METHODS: Over a 10-year period, patients treated for symptomatic CRAVFs (no history of predisposing renal pathology, instrumentation, neoplasm, or trauma) were retrospectively investigated for clinical presentation, radiographic features, treatment outcomes, and complications. A technically successful treatment included successful delivery of embolic agent with complete obliteration of fistula. Clinical success included resolution of symptoms and freedom from recurrence and reintervention. Renal parenchymal loss as demonstrated by post- embolization angiography was categorized as [0%], [<25%], [25-50%], or [>50%].

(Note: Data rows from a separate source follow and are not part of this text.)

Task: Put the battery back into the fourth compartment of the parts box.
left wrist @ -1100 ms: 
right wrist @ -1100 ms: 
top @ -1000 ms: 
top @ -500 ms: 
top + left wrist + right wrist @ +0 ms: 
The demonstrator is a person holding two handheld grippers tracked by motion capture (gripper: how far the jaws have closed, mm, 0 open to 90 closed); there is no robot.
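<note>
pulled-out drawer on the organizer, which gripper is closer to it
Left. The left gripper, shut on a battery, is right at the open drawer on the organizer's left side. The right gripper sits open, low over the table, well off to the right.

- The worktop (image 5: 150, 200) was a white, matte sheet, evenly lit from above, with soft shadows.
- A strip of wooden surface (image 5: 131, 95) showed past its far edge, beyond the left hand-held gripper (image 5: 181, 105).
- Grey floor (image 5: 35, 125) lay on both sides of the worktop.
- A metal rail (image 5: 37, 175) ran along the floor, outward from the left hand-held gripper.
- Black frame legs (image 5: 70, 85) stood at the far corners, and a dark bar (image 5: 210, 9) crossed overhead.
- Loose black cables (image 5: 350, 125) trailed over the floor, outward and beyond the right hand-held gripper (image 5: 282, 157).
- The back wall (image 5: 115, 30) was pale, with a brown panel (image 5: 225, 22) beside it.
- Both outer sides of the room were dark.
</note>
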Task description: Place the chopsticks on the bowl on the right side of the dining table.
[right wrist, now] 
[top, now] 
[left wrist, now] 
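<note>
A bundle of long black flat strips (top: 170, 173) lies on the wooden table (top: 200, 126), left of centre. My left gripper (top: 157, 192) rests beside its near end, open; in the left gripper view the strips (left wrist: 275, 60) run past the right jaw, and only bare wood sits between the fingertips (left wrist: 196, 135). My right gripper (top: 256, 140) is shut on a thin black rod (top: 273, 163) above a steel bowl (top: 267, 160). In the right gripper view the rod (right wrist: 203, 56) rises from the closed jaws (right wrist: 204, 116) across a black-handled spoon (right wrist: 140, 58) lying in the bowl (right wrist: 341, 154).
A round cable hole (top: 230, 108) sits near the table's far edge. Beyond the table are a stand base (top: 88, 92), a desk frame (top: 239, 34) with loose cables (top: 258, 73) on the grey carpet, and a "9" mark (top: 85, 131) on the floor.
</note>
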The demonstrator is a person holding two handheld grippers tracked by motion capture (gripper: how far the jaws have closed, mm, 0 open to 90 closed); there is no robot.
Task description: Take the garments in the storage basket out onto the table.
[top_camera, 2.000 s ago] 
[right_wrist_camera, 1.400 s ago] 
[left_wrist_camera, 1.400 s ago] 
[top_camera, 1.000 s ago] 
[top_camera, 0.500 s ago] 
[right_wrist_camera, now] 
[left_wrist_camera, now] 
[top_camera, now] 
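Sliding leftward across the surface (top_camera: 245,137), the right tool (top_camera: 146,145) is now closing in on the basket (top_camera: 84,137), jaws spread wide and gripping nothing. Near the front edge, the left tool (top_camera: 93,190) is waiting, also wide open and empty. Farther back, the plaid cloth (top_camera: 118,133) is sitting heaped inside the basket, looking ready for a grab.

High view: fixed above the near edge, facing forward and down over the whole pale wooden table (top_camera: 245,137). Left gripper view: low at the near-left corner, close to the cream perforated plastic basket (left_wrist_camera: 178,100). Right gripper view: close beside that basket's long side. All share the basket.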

RESULTS: Twenty-five patients were referred with a presumptive diagnosis of intraparenchymal renal artery aneurysm. Of these, 10 had true intrarenal aneurysms, 3 had angiomyolipomas, and 12 had CRAVFs (mean age 54; range 29-71; 8 women). Presenting symptoms included gross hematuria (8), refractory hypertension (diastolic blood pressure ≥ 90 mmHg despite ≥ 3 medications) (6), flank pain (8), high-output state (HOS) (featuring tachycardia and jugular venous distention [JVD]) (3), and flank bruit (1). Defining angiographic features included a high-flow arteriovenous fistula fed by a single, enlarged intrarenal branch shunting into a dilated vein, occasionally featuring a calcified rim (4 patients). All patients underwent transarterial embolization with coils (5), coils and n-butylcyanoacrylate (n-BCA) (3), detachable balloons (2), or Amplatzer plugs (2). Technical success was 100%. Hematuria, tachycardia, JVD, pain, and bruit resolved in all. Hypertension improved in 4 of 6 patients (required 1 medication post-embolization). Complications included a transient, self-limited post-procedural flank discomfort in 9 patients. Parenchymal loss was limited to <25% and occurred in 5 patients. There were no recurrences or reinterventions at a mean follow-up of 55 months (range 5-96). There was 1 death at 8 years follow-up from intercurrent coronary disease in a patient without HOS.
CONCLUSIONS: CRAVF is a rare and likely under-diagnosed clinical entity. With greater awareness and accurate diagnosis, effective and durable transarterial treatment can be safely performed.